During their years with Cultivating Community, the members of New Roots adapted their farming skills to Maine, each growing more than 40 vegetables every growing season and selling them to regional farmers markets and to CSA customers, as well as to schools, food pantries, restaurants, and retail locations through the Fresh Start Farms Food Hub.
“The farmers in New Roots have worked very hard over the years to reach this point in their journey,” says Cultivating Community’s Sarah Marshall. “It is exciting and empowering to watch your dreams become reality, and this group of farmers has dreamed of running their own farms in Maine since they arrived, some moving to Maine specifically to do so. They are an inspiration for their families and the larger community as they take this next step in land stewardship. I am excited to see what comes next as New Roots steps out of Cultivating Community’s incubator program and onto their own farmland.”
With help from the United States Department of Agriculture, through a Beginning Farmer and Rancher Development Program Grant, Cultivating Community hired Maine Farmland Trust (MFT) to assist these farmers with a customized land search in the Lewiston area. MFT was able to acquire 30 acres of the former Gendron Farm on College St. through their Buy/Protect/Sell Program in January 2016, and on July 14th, New Roots signed a lease with an option to purchase the property from MFT. Erica Buswell, Farmland Access Program Manager said, “It’s really been an honor to have played a small role in helping these refugee farmers by creating a place for them to land their new and independent farming venture. Working with these amazing farmers has not only provided MFT with a profoundly important opportunity to use our farmland access tools to help beginning farmers, but it has also been a personally transformative experience for me as an agricultural service provider and a human being. I feel really enriched by this project and my relationship with these farmers, and I look forward to watching them succeed on their new farm.”

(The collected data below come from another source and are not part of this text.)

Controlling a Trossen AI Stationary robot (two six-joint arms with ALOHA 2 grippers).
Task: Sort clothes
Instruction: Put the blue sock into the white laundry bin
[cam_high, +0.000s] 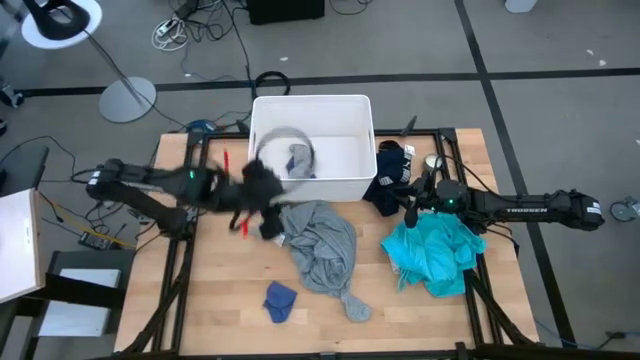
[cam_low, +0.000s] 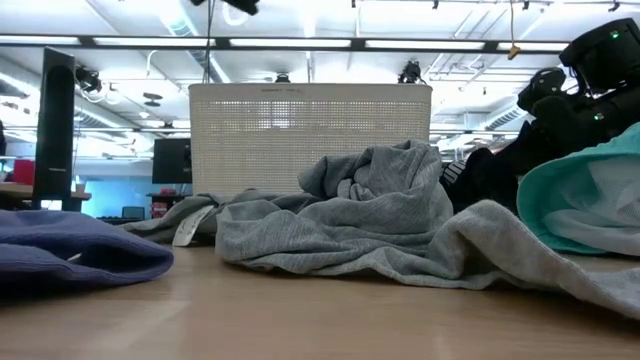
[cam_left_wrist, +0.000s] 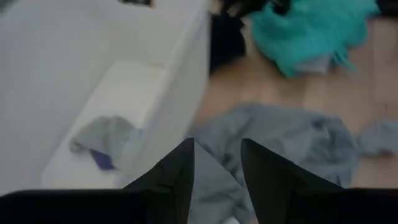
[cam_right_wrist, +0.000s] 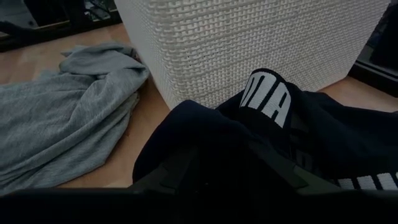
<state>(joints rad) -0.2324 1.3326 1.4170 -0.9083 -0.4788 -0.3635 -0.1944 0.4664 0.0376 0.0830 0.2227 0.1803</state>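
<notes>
The large grey shirt (cam_high: 325, 250) lies crumpled mid-table, also in the low view (cam_low: 370, 215). My left gripper (cam_high: 272, 220) (cam_left_wrist: 217, 165) is open and empty, above the shirt's far left edge by the near wall of the white bin (cam_high: 352, 185). A small grey-and-blue piece of cloth (cam_high: 298, 160) (cam_left_wrist: 102, 140) lies inside the bin. The teal shirt (cam_high: 435, 250) lies at the right. The dark navy garment with white print (cam_high: 390, 178) (cam_right_wrist: 273, 118) lies against the bin's right wall. My right gripper (cam_high: 412, 205) (cam_right_wrist: 224, 174) is open, low at the navy garment. A blue sock (cam_high: 280, 300) lies near the front. My right gripper has its fingers (cam_right_wrist: 283, 171) spread on either side of a hump of the navy garment (cam_right_wrist: 217, 140), coming level from the table's right. Dark fingers on dark cloth: I cannot tell whether they touch it. The garment lies on the table.
The bin stands at the table's far middle; its mesh wall (cam_right_wrist: 249, 43) is close in front of my right gripper. Bare wood (cam_high: 210, 290) shows at the near left and between the grey and teal shirts. Cables and a lamp stand lie on the floor beyond.
</notes>
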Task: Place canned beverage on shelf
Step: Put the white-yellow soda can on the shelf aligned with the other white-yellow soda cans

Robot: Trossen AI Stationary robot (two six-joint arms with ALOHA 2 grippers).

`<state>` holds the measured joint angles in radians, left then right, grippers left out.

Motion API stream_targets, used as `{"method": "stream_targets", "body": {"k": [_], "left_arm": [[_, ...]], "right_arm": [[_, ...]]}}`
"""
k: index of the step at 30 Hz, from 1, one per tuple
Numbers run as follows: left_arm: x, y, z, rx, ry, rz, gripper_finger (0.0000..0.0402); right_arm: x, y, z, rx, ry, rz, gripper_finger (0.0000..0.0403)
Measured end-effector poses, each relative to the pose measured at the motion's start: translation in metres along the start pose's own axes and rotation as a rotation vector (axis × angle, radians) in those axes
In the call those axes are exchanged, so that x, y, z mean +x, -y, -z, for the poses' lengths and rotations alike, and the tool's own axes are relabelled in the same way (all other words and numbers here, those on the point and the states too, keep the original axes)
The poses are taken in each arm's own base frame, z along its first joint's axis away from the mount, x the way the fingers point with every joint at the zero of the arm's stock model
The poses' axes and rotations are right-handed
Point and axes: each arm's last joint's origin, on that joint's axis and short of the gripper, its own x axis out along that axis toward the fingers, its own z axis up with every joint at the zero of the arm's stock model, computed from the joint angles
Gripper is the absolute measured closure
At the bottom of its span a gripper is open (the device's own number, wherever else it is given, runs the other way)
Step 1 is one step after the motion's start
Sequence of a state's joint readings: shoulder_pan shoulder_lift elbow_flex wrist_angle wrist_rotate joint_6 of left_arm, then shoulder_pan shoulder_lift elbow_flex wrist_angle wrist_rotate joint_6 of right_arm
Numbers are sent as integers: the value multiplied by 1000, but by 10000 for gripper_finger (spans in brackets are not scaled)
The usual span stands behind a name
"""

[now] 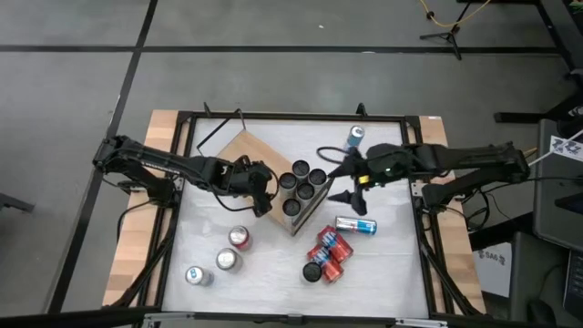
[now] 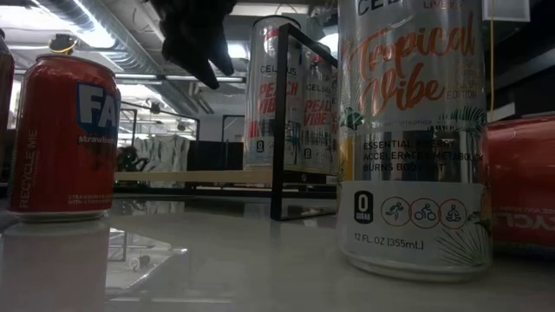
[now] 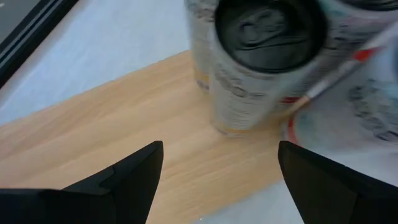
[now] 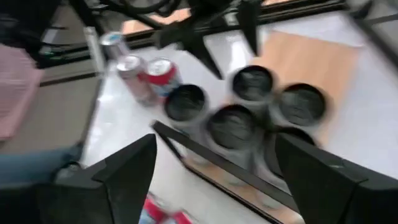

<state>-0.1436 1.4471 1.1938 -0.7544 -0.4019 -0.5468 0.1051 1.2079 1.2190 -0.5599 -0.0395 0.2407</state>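
Note:
The shelf, a light-wood board on a black wire frame, stands turned cornerwise mid-table. Several black-topped cans stand upright on its right part. My left gripper is open over the board, just left of the nearest can, which stands on the wood ahead of the fingers. My right gripper is open and empty, to the right of the cans and above them; its wrist view looks down on their tops.
A blue can stands at the far right. A can lies on its side, with a cluster of red cans nearer. A red-topped can and two silver ones stand near left. A black frame rims the table.

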Motion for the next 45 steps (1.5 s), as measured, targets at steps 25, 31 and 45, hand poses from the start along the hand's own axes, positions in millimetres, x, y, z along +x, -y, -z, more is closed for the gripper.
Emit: {"method": "stream_targets", "body": {"k": [25,31,45], "left_arm": [[-15,26,15,89,62,3,89],[-19,33,19,109,75,22,89],[-27,49,20,96,164,83,89]], "right_arm": [[48,-114,22,105,68,-140,79],[57,-149,42,62,109,-107,79],[95,-193,97,-31,52,-31,79]]}}
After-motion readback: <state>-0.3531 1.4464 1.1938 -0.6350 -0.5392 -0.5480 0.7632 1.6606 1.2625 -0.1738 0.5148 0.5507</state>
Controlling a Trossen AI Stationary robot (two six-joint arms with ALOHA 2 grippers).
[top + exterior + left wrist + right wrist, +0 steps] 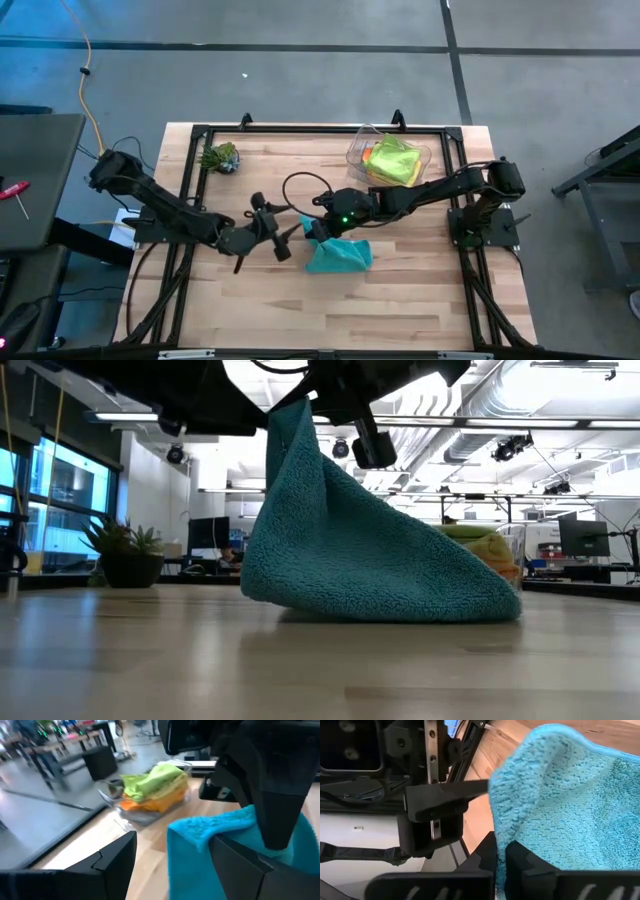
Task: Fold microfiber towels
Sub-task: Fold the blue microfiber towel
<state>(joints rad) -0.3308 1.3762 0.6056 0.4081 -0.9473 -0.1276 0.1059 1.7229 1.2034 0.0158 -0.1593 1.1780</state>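
Crowding the right claw (pixel 312 229)'s lifted teal towel (pixel 340 255), the gaping left claw (pixel 283 235).

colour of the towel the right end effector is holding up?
Teal. The towel, pinched by the right end effector, shows best in the low view.

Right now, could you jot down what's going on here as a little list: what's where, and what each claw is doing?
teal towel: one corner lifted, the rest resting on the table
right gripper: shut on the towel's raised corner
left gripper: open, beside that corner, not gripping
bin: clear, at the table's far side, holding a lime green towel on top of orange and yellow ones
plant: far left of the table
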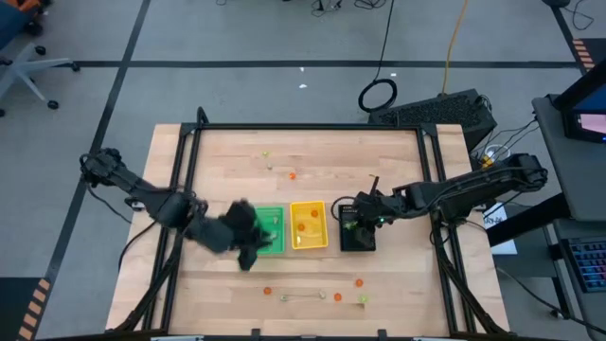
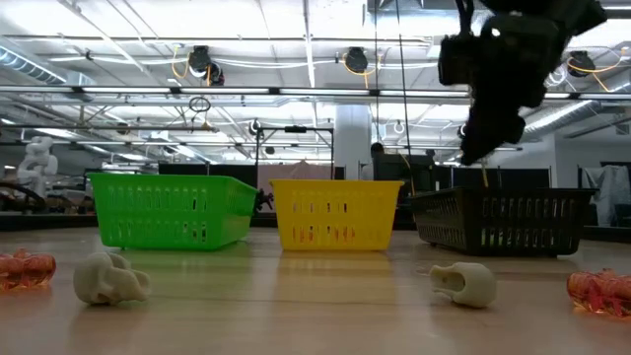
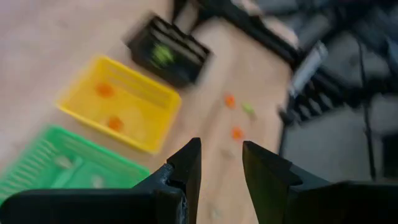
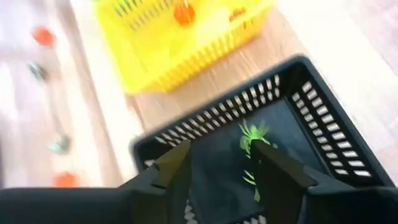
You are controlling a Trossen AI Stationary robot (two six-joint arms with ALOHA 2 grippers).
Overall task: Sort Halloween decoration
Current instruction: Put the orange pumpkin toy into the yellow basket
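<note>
Sorting step, release over the black tray. Your right gripper (image 4: 219, 163) hangs above the black tray (image 1: 359, 241), its jaws parted with nothing between them; a yellow-green trinket (image 4: 252, 138) lies on the tray floor directly beneath, so the drop reads as made. Lift straight up before you swing away, so the fingers do not catch the tray's rim.

Your left gripper (image 3: 221, 168) hovers near the front of the green tray (image 1: 275, 248), its jaws a little apart and holding nothing. The green tray holds pale pieces; the yellow tray (image 1: 308, 246) between the other two holds orange ones.

Loose trinkets still lie on the table (image 1: 398, 275): orange ones (image 1: 268, 291) near the front edge, a pale skull (image 2: 108, 278) and a second pale piece (image 2: 465, 283) close to the low camera, and a few small ones behind the trays.

Take one piece at a time. Come down vertically, centre the piece between the jaws, and match its colour to the tray already holding that colour. Keep the two arms well apart over the trays.
</note>
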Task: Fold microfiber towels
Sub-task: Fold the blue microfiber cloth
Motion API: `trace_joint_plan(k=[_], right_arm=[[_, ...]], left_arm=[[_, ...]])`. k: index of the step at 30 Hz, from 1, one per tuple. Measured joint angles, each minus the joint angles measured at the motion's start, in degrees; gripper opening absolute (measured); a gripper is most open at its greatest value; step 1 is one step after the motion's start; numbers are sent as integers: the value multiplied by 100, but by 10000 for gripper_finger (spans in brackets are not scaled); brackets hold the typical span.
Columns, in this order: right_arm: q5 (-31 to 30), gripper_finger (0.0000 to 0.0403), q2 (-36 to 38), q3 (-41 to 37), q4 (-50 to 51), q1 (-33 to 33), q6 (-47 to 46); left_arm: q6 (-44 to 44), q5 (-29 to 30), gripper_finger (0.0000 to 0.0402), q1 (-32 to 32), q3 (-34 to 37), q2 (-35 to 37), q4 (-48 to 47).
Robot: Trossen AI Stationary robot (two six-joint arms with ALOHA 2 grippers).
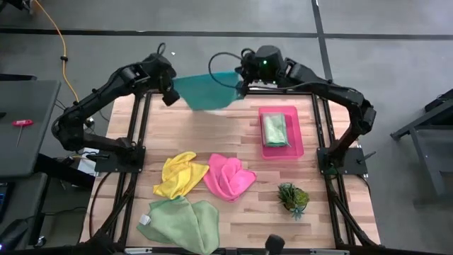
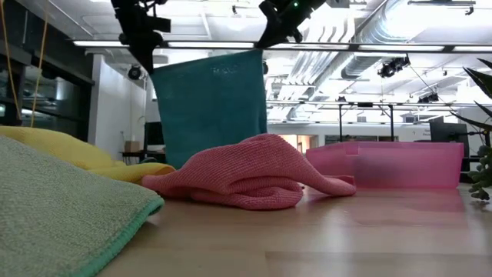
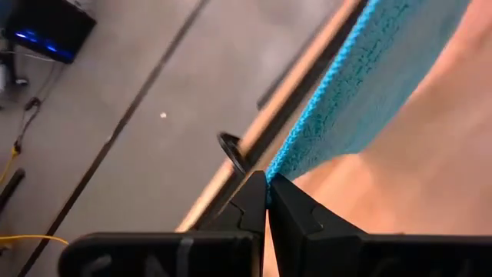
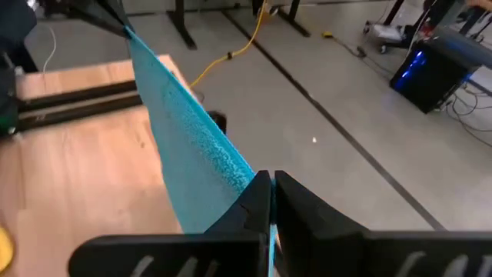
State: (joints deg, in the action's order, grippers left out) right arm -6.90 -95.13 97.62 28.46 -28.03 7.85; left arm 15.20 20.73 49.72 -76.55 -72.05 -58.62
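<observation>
Teal towel [image 1: 204,91] hangs stretched above table [image 1: 241,219] at 12 o'clock, left gripper [image 1: 170,97] clamped on one top corner, right gripper [image 1: 243,88] clamped on the other. Yellow towel [image 1: 178,174], pink towel [image 1: 229,177] mid-table; green towel [image 1: 180,218] at 7 o'clock; second green towel [image 1: 275,129] in pink tray [image 1: 298,145] at 2 o'clock.

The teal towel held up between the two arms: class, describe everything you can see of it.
The teal towel is a soft, fuzzy microfiber cloth with a stitched edge. It hangs spread flat like a curtain above the far end of the wooden table, clear of its surface. The left gripper is shut on one top corner and the right gripper is shut on the other, so the top edge is stretched taut between them. Nothing else touches it; the hot pink towel lies on the table in front of it.
</observation>
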Motion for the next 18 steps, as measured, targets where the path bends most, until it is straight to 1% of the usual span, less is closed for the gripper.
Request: trace_joint_plan(k=[3, 7, 10, 14, 16, 18], right_arm=[[173, 0, -13, 9, -31, -167, -4], [182, 0, -37, -38, 41, -306, -6], [181, 0, -55, -238, 126, -336, 0], [253, 0, -92, -624, 22, -328, -43], [296, 0, -90, -845, -159, -255, -56], [422, 0, -90, -997, -162, -196, -133]], left_arm=[[51, 2, 0, 192, 0, 0, 420], [200, 128, 0, 327, 0, -4, 938], [202, 241, 0, 335, 0, -4, 1132], [199, 248, 0, 334, 0, -7, 967], [121, 161, 0, 299, 1, -9, 691], [-115, -51, 0, 263, 38, -9, 359]])
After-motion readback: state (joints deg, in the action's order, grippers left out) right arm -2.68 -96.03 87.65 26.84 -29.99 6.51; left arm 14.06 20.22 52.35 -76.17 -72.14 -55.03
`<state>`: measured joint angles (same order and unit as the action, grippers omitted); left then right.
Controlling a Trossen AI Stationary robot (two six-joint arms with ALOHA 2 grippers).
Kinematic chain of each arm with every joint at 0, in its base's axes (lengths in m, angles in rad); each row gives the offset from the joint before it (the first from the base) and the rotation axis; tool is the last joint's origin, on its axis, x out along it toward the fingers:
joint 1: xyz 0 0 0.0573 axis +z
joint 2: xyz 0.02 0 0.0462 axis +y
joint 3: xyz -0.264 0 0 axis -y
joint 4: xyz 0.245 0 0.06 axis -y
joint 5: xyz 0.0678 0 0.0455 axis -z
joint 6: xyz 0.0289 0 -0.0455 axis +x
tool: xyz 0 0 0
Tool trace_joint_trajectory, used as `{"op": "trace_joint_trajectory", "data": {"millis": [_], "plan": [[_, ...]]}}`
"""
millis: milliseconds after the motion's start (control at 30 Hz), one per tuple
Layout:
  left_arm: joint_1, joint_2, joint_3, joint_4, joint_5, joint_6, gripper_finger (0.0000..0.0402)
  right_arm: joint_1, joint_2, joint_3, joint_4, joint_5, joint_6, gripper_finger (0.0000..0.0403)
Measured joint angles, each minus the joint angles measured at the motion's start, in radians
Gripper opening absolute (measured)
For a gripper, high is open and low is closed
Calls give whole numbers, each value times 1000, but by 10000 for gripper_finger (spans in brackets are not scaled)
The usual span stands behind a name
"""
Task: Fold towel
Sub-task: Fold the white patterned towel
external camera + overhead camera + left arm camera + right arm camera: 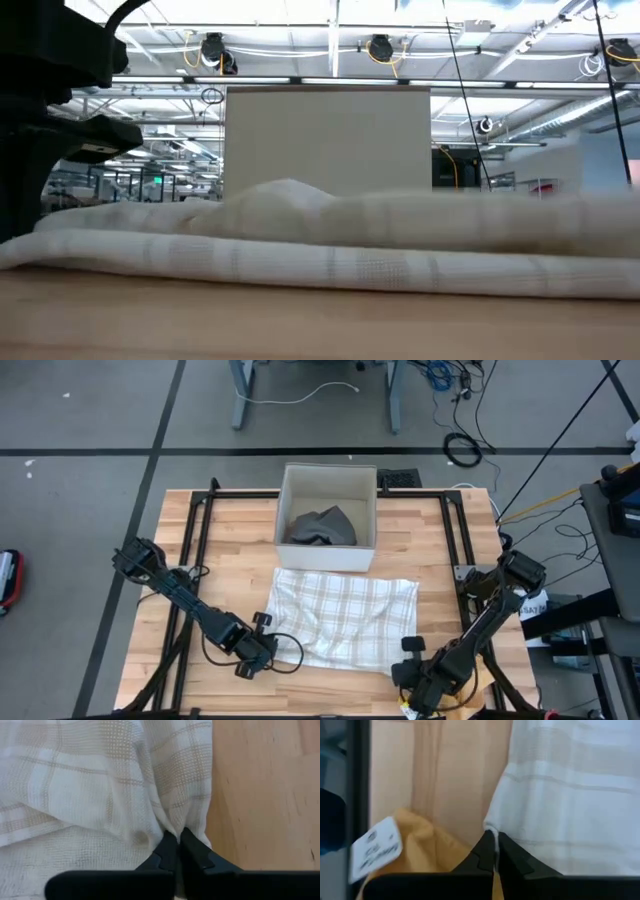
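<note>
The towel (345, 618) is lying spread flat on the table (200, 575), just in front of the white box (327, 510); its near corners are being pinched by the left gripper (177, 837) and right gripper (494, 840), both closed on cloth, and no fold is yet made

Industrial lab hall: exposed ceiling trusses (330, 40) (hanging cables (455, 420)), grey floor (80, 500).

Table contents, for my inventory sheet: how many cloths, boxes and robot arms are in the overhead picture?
Cloths: 2, a checked towel lying flat and a grey cloth in the box
Boxes: 1, the white box
Robot arms: 2, the left arm and the right arm
Total: 5
</note>
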<state>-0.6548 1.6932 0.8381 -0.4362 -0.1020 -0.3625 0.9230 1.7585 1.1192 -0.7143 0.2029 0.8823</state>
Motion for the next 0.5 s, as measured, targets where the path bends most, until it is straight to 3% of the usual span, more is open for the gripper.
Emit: {"op": "trace_joint_trajectory", "data": {"millis": [167, 367, 500], "plan": [[-24, 1, -1, -9, 2, -21, 6, 47, -2, 139, -277, 6, 82, 1], [-57, 0, -1, -5, 8, -40, 4, 82, -3, 165, -352, 17, 158, 3], [-61, -7, -3, -3, 31, -51, 4, 84, -3, 156, -411, -5, 205, 25]]}}
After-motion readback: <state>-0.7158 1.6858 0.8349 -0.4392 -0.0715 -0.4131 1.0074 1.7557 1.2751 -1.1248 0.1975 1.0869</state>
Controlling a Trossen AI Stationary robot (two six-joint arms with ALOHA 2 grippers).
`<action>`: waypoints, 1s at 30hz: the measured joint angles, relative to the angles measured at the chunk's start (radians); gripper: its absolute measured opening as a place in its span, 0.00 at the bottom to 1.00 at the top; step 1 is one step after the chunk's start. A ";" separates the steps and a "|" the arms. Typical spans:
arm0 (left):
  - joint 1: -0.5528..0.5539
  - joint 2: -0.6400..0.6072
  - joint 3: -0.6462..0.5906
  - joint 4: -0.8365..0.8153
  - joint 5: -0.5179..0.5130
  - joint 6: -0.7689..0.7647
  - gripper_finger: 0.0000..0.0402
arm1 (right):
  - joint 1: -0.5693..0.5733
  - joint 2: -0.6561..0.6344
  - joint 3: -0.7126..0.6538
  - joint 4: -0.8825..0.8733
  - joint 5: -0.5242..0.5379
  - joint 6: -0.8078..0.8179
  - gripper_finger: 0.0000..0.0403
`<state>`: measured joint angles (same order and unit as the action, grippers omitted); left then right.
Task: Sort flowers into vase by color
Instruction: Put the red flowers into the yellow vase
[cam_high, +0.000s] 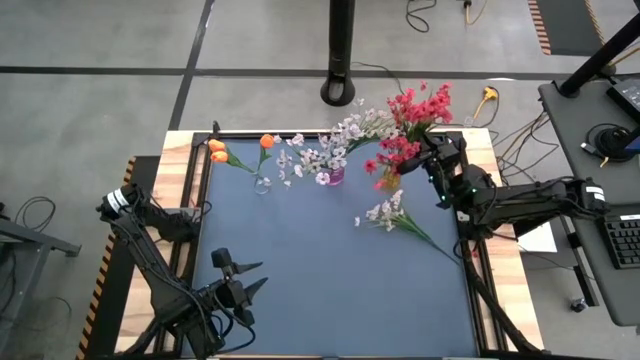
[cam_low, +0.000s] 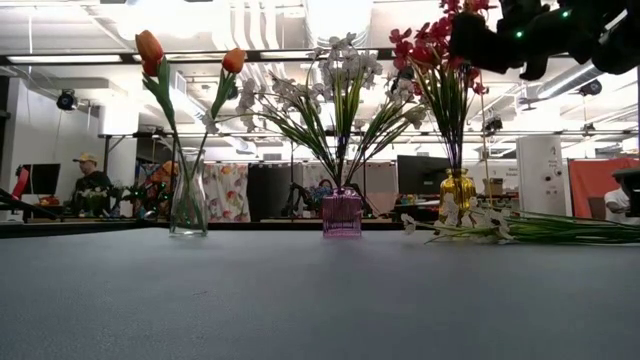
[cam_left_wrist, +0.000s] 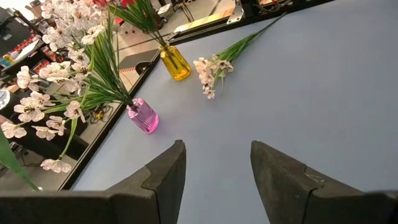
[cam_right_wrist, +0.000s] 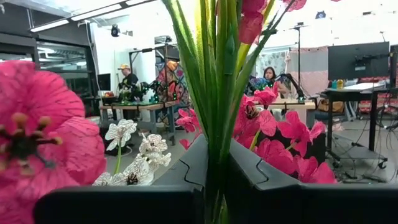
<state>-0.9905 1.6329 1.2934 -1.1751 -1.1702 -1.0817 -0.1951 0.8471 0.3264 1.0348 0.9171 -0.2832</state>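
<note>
You're in large open robotics lab or workshop. Exposed ducts and strip lights on ceiling, grey concrete floor with taped lines and loose cables. Work table sits on framed rig, black post behind it. Beyond: benches, monitors, orange curtain, seated people at desks. Keyboard on side desk at your right.

Right gripper raised high at the table's far right corner, wrist aimed leftward, fingers pinched on green stems. Left gripper parked low at the near left edge, fingers spread apart, holding nothing.
</note>
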 joint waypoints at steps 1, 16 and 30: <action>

Land for Good helped the farmers learn about land tenure arrangements and assisted them in determining what they needed for new farmland. During the farmers’ land search, Land For Good worked with farmland owners to help establish relationships with the farmers. Jo Barrett, Maine Field Agent for Land For Good said, “The New Roots farmers are so inspiring. Their resilience, hard work and love of farming have helped them adapt to a new culture and a new climate. Having been a farmer myself, I am in awe of the way these farmers have persevered. It is an honor to know them.”
New Roots Cooperative Farm is structured as a producer cooperative where each farmer owns a share of the business, and all share marketing, distribution, equipment and land. The Cooperative Development Institute (CDI) assisted in developing the cooperative structure and helping the farmers develop their business plans. Jonah Fertig is Cooperative Food Systems Developer at CDI and has assisted New Roots for the past year and a half. “New Roots Cooperative Farm is a model for their community and the state about how to use a cooperative business structure to increase access to land and markets for farmers,” he says. “Their cooperative is creating greater economic opportunity for New Americans and increasing food access in southern Maine.”
New Roots Cooperative Farm will move their farming operation from Lisbon to Lewiston in 2017 and will open a farmstand, offer personal and workplace CSAs, provide wholesale to institutions, restaurants, stores and food pantries and will continue to provide vegetables to their customers at farmers markets. They are starting a crowdsourced funding campaign at Barnraiser.us to help fund the infrastructure at their new farm.
“We have an expression in our culture that says with one finger you can not wash your face, but with a whole hand you can wash your face. By working together, we can accomplish more and grow more food for our community,” says Hussein Muktar, Cultivating Community Staff member and Technical Advisor to New Roots Cooperative Farm.
“Our aim is not only to grow food and run a business ourselves but to help our community and teach them about how to run a business,” says New Roots farmer Batula Ismail.